#### What you need to do:
Repeat the listing that follows character for character, omitting images.
---- Data section
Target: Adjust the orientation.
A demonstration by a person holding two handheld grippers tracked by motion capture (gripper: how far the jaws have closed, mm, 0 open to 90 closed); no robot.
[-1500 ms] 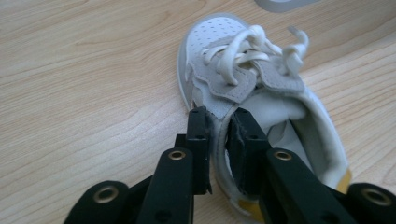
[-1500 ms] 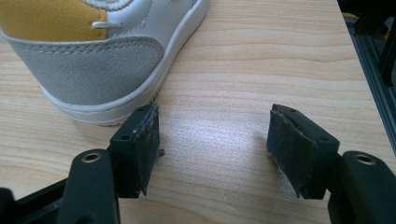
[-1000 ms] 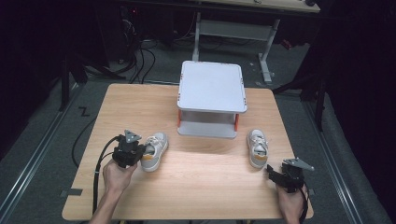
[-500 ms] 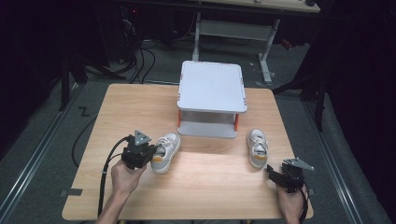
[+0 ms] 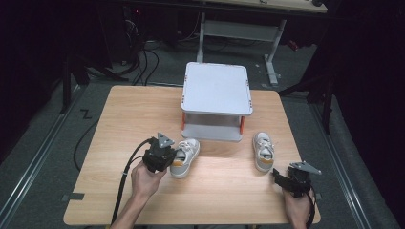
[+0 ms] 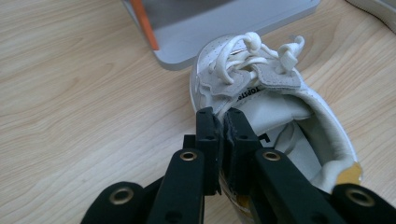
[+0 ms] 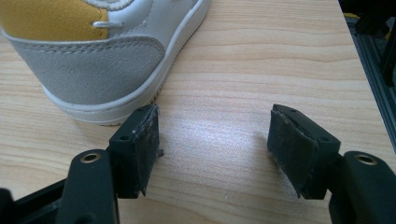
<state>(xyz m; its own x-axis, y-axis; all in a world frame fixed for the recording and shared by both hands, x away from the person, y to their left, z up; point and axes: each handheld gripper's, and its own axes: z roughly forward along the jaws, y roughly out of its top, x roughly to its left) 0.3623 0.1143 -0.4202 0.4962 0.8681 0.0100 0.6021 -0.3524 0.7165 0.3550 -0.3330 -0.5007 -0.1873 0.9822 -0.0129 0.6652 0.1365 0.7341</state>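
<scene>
Left gripper [image 5: 168, 157] has the left shoe [image 5: 185, 156] pinched by the collar wall, pads pressed tight on the rim [image 6: 223, 140] — a thin edge that gives a firm hold for dragging it across the counter [image 5: 119, 124]. The shoe sits just in front of the grey two-tier stand [image 5: 216, 102], toe toward its lower shelf. Right gripper [image 5: 286, 180] rests spread wide, holding nothing, just behind the heel of the other shoe [image 5: 263, 150], seemingly lined up for its turn.

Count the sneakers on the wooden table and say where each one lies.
2. One sneaker lies left of centre, in front of the grey two-tier stand, pinched at its collar by the left tool. The other sneaker lies free, right of the stand's front corner.
</scene>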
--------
#### Solution:
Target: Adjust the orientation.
A demonstration by a person holding two handheld grippers tracked by motion capture (gripper: how far the jaws have closed, mm, 0 open to 90 closed); no robot.
[-1500 ms] 
[-1500 ms] 
[-1000 ms] 
[-500 ms] 
[+0 ms] 
[+0 ms] 
[+0 ms] 
<state>(xyz m; its own x-axis, y-axis; all in a world frame fixed for the recording and shared by both hands, x away from the person, y to their left, z up; point and axes: each handheld gripper's, and its own axes: z roughly forward along the jaws, y roughly out of its top, x roughly to its left) 0.3623 0.1143 -0.4202 0.4962 0.8681 0.0100 0.6021 -0.3524 0.7165 0.3550 -0.3330 -0.5007 -0.1873 0.9822 -0.0129 0.6652 0.1365 0.7341</state>
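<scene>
Left gripper [image 5: 168, 157] has the left shoe [image 5: 185, 156] pinched by the collar wall, pads pressed tight on the rim [image 6: 223, 140] — a thin edge that gives a firm hold for dragging it across the counter [image 5: 119, 124]. The shoe sits just in front of the grey two-tier stand [image 5: 216, 102], toe toward its lower shelf. Right gripper [image 5: 286, 180] rests spread wide, holding nothing, just behind the heel of the other shoe [image 5: 263, 150], seemingly lined up for its turn.

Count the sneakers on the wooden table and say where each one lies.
2. One sneaker lies left of centre, in front of the grey two-tier stand, pinched at its collar by the left tool. The other sneaker lies free, right of the stand's front corner.
</scene>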

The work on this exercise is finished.